Nothing but the line with "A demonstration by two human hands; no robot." and the lines after it should appear, each retyped exactly as in the listing.

Supplied data:
------------------------
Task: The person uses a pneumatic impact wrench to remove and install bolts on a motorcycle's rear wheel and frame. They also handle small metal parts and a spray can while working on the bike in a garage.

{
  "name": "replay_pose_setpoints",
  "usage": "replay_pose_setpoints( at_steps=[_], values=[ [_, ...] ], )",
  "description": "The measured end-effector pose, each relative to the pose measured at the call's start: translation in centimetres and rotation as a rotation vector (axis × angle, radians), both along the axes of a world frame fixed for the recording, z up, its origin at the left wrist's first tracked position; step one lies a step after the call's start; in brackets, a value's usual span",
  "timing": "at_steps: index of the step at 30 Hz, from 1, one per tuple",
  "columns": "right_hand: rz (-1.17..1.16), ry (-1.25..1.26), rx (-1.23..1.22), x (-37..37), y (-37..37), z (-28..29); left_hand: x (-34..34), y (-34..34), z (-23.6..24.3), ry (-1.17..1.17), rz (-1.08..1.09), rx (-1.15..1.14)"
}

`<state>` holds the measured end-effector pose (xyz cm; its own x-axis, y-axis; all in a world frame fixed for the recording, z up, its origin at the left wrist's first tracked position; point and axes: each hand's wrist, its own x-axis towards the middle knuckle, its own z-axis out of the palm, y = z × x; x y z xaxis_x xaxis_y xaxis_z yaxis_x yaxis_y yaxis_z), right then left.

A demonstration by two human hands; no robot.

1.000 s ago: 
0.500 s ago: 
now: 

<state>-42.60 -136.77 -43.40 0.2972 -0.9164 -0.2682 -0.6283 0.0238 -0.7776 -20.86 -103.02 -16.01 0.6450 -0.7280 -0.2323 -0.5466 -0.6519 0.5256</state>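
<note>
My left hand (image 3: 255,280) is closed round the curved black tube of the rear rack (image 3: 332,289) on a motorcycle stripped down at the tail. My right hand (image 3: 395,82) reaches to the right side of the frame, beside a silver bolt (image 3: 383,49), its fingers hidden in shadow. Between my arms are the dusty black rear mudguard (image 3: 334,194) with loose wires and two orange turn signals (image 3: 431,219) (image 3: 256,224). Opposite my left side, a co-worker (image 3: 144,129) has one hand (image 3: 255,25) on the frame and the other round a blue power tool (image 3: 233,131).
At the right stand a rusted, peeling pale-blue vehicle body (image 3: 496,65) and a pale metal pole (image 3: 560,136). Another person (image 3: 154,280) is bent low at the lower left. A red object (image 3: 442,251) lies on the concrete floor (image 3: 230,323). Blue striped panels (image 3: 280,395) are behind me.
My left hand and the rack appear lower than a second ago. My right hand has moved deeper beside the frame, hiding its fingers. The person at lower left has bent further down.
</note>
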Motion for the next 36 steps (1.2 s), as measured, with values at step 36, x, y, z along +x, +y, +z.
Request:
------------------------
Reply to the task:
A demonstration by two human hands; no robot.

1.000 s ago: 
0.500 s ago: 
now: 

<state>-42.60 -136.77 -43.40 0.2972 -0.9164 -0.2682 -0.6283 0.0238 -0.7776 -20.86 -103.02 -16.01 0.6450 -0.7280 -0.2323 -0.5466 -0.6519 0.5256</state>
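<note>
My left hand (image 3: 255,280) is closed round the curved black tube of the rear rack (image 3: 332,289) on a motorcycle stripped down at the tail. My right hand (image 3: 395,82) reaches to the right side of the frame, beside a silver bolt (image 3: 383,49), its fingers hidden in shadow. Between my arms are the dusty black rear mudguard (image 3: 334,194) with loose wires and two orange turn signals (image 3: 431,219) (image 3: 256,224). Opposite my left side, a co-worker (image 3: 144,129) has one hand (image 3: 255,25) on the frame and the other round a blue power tool (image 3: 233,131).
At the right stand a rusted, peeling pale-blue vehicle body (image 3: 496,65) and a pale metal pole (image 3: 560,136). Another person (image 3: 154,280) is bent low at the lower left. A red object (image 3: 442,251) lies on the concrete floor (image 3: 230,323). Blue striped panels (image 3: 280,395) are behind me.
My left hand and the rack appear lower than a second ago. My right hand has moved deeper beside the frame, hiding its fingers. The person at lower left has bent further down.
</note>
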Motion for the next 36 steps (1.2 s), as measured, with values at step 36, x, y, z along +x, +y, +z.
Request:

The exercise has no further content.